Rain taps the window in its familiar rhythm, a rhythm that lulls. I can’t fight it; my eyes close.

It can’t have been more than a few minutes, but when Carson stirs me, I’m already collapsed sideways on the bed, feet dangling toward the floor.

“Come here,” he whispers, scooping me close again. “Let’s get you warm, then you can rest.”

Steam drifts in ribbons from the tub, ghosting around us as he sets me carefully on the counter. The open jar of rosemary salts waits by my side, already seeping through the air.
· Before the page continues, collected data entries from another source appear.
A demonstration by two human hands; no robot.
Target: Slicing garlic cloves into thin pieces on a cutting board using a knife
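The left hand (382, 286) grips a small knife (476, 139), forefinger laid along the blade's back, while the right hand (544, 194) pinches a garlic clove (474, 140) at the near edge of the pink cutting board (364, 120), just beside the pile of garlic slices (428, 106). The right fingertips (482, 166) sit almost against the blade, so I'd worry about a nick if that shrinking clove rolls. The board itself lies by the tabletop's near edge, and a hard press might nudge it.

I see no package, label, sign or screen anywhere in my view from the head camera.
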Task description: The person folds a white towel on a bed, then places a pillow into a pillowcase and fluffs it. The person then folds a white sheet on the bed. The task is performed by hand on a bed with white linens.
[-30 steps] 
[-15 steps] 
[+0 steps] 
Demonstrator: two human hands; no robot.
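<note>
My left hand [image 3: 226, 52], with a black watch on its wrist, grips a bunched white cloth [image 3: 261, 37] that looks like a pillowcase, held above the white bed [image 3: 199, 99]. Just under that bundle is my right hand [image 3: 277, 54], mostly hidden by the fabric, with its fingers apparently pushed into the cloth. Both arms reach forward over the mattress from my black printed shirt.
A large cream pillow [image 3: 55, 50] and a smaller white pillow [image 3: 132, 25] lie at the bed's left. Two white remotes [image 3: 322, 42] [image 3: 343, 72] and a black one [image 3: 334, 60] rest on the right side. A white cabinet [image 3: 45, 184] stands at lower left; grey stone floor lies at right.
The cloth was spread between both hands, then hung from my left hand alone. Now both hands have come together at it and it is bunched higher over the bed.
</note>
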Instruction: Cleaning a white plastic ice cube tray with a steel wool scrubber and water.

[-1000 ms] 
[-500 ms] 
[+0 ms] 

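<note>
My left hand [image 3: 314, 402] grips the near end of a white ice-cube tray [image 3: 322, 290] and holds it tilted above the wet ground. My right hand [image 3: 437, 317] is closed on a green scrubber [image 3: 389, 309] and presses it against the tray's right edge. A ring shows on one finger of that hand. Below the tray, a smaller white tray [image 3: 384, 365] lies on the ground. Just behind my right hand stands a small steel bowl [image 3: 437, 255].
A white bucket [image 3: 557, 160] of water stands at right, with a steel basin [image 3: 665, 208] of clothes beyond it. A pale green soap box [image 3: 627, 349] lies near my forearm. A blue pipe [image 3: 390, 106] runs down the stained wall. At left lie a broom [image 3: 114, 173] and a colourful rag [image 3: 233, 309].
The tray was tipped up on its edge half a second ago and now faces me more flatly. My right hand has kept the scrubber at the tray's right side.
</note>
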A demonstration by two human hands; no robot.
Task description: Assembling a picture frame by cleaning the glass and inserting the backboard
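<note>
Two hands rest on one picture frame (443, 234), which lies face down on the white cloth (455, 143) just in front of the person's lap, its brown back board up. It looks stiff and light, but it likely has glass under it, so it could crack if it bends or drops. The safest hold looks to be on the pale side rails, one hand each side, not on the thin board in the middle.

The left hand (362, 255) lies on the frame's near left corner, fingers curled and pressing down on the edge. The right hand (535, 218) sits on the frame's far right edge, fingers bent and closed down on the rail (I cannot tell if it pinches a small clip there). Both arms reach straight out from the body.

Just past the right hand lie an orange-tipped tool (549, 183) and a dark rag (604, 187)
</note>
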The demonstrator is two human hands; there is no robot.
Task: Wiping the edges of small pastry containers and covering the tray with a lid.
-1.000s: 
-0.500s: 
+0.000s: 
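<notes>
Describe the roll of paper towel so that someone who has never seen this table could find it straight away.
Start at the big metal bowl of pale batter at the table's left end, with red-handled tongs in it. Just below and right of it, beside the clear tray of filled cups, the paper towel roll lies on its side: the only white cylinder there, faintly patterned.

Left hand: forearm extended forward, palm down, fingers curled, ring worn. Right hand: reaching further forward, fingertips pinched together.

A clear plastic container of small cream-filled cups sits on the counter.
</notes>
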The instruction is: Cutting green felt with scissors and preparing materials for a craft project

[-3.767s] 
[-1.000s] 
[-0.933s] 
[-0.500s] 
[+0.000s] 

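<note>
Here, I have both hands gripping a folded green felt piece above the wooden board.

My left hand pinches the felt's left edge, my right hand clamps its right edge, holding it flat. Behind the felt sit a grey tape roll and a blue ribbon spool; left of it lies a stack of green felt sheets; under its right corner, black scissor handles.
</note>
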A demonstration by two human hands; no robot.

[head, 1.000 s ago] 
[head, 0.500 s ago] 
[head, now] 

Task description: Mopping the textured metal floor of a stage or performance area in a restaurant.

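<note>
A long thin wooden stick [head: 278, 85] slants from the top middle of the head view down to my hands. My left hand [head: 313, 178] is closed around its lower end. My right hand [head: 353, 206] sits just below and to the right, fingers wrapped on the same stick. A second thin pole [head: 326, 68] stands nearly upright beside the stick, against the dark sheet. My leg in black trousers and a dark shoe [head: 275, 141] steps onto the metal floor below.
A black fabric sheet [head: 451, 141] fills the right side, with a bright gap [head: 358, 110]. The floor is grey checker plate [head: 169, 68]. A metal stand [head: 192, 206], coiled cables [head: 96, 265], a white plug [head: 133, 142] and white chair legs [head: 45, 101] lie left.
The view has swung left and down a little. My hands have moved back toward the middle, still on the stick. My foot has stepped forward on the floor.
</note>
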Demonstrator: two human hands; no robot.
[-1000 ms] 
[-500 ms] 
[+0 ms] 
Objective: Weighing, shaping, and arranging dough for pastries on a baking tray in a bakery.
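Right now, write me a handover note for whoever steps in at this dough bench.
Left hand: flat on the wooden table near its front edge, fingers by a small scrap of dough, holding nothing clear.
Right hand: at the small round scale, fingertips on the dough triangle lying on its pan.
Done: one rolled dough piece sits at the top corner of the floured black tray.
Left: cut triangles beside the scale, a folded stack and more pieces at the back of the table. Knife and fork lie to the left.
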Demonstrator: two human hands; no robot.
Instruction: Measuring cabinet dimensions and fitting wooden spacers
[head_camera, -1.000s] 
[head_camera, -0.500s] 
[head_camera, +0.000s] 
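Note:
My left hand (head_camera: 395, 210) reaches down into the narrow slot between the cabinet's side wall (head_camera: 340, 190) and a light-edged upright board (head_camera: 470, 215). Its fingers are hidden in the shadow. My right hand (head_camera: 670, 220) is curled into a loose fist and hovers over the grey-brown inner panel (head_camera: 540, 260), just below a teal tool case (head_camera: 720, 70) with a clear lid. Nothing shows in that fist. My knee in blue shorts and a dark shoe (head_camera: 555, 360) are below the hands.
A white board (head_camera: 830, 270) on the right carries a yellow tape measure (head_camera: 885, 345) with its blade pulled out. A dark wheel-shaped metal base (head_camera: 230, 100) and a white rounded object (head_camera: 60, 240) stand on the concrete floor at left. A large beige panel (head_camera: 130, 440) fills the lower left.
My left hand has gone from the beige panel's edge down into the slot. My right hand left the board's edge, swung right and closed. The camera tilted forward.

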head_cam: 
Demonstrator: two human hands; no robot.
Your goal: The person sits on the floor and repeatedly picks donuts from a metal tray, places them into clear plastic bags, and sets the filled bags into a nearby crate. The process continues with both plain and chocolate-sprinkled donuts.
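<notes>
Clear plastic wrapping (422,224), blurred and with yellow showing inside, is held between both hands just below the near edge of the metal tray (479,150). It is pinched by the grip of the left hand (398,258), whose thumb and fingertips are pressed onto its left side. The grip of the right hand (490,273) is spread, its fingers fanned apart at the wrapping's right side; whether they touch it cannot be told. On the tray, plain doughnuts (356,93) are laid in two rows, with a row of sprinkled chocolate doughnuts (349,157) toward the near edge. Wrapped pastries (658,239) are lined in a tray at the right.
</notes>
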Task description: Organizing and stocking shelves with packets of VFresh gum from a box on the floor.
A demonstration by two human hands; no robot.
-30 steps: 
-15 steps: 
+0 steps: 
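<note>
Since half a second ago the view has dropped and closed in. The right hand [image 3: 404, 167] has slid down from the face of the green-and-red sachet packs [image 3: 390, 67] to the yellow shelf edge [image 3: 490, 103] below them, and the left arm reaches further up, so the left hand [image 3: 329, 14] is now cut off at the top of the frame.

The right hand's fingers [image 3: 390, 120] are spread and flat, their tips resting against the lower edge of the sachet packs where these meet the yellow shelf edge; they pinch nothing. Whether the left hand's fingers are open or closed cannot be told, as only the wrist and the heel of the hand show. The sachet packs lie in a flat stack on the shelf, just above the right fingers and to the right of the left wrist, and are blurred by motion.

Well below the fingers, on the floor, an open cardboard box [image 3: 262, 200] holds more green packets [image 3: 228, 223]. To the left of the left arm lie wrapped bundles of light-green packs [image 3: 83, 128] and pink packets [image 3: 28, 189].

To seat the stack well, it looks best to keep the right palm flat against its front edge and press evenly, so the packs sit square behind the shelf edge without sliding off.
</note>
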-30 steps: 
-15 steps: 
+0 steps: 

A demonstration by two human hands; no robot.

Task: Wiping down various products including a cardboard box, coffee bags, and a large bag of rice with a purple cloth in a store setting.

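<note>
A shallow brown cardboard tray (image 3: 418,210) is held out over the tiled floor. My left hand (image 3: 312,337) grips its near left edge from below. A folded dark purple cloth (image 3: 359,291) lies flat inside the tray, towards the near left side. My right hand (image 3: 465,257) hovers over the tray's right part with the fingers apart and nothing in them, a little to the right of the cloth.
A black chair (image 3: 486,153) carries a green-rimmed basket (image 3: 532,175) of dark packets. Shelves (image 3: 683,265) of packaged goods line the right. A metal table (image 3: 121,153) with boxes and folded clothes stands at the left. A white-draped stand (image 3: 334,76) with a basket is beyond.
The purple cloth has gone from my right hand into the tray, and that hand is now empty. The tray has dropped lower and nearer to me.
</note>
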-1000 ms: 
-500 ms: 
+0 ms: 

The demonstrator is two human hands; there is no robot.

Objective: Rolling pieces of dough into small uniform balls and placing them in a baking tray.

He kneels, sliding off my shoes, then works at the damp fabric clinging to my skin. I let him, heavy-lidded and too tired to do more than shift when he needs me to. He doesn’t speak. Just steadies me with a hand at my spine, guiding me to the tub.

The water swallows me whole, rose-hued and hot, and I sink into it with a shiver that breaks into an inaudible groan.

This is perfect. I tip my head back against the acrylic rim, keeping my eyes closed and just… resting. Relaxing. Giving my body what it’s been begging for.

The quiet’s stretched long enough to convince me Carson’s gone—until I feel it. The unmistakable pull of his presence. Then fingers, sure and certain, slide into my hair, and work up lather.

The groan that builds escapes fully this time, vibrating through the tiled room. His hands answer with more pressure, kneading like he’s intent on undoing what the day has carved into me.

Time slips. The world narrows to warm water and warmer hands. Some part of me braces for the inevitable—for questions, for confrontation—but it never comes. Carson gives me only silence, only touch, and God, it’s exactly what I need.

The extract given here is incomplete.